Say how many lines in the material below contain the word "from", giving the number alone.

** Opening Dataset section block **

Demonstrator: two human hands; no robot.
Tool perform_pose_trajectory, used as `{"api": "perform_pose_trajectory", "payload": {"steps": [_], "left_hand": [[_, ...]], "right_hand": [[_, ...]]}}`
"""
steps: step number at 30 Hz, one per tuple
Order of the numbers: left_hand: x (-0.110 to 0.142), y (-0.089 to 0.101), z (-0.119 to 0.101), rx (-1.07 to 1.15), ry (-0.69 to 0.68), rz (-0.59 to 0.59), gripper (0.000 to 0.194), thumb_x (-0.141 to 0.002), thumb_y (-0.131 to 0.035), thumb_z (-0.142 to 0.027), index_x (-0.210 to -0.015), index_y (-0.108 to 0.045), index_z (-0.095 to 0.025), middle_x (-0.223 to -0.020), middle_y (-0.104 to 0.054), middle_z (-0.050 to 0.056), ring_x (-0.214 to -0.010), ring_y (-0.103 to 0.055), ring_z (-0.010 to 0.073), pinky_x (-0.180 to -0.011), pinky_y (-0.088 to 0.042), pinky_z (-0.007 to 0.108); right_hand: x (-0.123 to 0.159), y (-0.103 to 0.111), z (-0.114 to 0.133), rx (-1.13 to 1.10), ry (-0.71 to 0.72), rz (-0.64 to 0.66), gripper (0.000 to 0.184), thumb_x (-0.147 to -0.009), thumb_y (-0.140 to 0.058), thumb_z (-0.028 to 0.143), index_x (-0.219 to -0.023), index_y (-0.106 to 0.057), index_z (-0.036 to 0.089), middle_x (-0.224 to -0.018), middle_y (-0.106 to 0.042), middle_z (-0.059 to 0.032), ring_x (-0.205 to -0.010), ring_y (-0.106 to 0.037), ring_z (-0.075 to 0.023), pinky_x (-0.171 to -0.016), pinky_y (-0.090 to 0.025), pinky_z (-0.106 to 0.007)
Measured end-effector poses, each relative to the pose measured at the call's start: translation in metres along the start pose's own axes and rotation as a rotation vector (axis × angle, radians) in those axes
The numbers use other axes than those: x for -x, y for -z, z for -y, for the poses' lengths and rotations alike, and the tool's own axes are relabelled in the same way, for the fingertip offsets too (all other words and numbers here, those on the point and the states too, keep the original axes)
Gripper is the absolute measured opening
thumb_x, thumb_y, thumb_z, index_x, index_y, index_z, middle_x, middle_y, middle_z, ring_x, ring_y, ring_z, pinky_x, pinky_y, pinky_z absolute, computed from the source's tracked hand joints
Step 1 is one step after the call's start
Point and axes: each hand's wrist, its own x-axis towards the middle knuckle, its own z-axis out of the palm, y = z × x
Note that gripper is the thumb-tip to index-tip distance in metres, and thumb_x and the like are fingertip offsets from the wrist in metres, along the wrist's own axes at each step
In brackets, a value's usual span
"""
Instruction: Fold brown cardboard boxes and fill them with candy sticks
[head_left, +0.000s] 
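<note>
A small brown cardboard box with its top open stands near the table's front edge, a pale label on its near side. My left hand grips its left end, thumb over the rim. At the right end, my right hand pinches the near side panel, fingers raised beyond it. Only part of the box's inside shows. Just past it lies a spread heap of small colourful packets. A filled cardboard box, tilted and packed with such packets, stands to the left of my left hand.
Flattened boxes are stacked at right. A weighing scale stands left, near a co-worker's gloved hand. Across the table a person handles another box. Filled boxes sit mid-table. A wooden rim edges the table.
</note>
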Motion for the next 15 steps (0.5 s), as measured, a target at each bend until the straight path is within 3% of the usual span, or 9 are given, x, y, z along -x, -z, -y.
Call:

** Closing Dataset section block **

_Solution_
2